Problem to work on: Using the data below, show every line where the word "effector" occurs.

□ □ □ □ □

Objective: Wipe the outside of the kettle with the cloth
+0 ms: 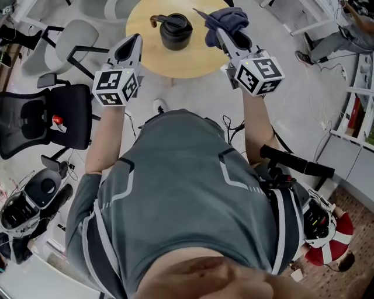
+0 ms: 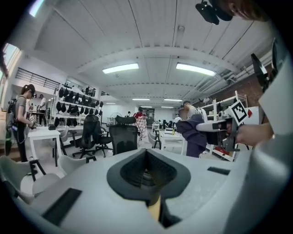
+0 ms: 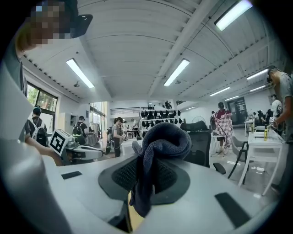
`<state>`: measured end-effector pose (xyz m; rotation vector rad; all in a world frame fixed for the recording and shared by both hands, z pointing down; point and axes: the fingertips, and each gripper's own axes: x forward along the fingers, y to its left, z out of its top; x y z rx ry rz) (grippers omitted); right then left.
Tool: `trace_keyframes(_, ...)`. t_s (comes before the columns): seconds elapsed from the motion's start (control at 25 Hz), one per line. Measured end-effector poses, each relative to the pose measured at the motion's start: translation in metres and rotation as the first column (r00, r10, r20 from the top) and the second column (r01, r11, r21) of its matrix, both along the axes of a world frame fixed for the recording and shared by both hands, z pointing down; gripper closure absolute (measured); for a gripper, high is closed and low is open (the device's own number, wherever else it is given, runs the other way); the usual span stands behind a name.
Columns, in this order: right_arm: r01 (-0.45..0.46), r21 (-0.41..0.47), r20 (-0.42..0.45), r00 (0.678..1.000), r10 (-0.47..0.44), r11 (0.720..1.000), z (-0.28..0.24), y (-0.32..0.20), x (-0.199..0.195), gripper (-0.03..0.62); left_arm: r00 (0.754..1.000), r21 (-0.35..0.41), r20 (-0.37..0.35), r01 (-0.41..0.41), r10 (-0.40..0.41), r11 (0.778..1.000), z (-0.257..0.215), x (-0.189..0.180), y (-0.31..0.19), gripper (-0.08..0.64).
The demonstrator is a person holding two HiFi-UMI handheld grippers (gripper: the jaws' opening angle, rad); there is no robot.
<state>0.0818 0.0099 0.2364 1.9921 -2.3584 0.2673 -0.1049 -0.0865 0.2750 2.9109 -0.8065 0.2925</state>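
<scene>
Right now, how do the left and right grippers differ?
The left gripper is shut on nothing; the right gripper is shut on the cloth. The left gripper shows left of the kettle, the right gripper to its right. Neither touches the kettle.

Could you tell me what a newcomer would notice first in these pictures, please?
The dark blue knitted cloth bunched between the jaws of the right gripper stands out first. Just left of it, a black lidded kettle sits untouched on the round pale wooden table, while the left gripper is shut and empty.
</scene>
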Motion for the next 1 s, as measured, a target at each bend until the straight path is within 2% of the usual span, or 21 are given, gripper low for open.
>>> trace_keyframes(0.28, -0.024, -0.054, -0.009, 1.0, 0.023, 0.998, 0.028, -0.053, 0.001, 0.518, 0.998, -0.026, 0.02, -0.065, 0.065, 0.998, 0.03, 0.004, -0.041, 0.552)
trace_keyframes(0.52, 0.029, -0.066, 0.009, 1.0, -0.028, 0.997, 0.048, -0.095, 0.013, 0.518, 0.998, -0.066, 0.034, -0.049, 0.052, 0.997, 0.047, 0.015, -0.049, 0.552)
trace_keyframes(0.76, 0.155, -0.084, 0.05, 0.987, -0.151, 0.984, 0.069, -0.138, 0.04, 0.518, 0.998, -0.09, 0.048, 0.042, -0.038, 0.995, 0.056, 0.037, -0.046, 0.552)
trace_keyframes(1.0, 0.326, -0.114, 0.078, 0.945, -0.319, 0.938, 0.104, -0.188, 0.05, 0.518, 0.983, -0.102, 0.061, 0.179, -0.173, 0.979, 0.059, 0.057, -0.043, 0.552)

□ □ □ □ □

Your solution:
`<state>`: measured end-effector pose (xyz m; rotation vector rad; all in a world frame fixed for the recording and shared by both hands, z pointing down; point and axes: the fingertips, and each gripper's own axes: x forward along the fingers, y to its left, z out of its top; x y z rx ry rz) (grippers omitted); right then left.
Tool: `trace_keyframes(_, ...)`. t_s (comes before the columns): seconds elapsed from the motion's start (control at 25 Hz), one per line. Measured end-effector poses, each relative to the pose measured at the motion's start: translation in metres and rotation as the first column (r00, r10, r20 from the top) and the second column (r01, r11, r21) of its matrix, both along the axes of a world frame fixed for the recording and shared by both hands, z pointing down; gripper closure absolute (measured); for a gripper, high is closed and low is open (the device's own number, wherever else it is given, runs the other way); the usual span stands behind a name.

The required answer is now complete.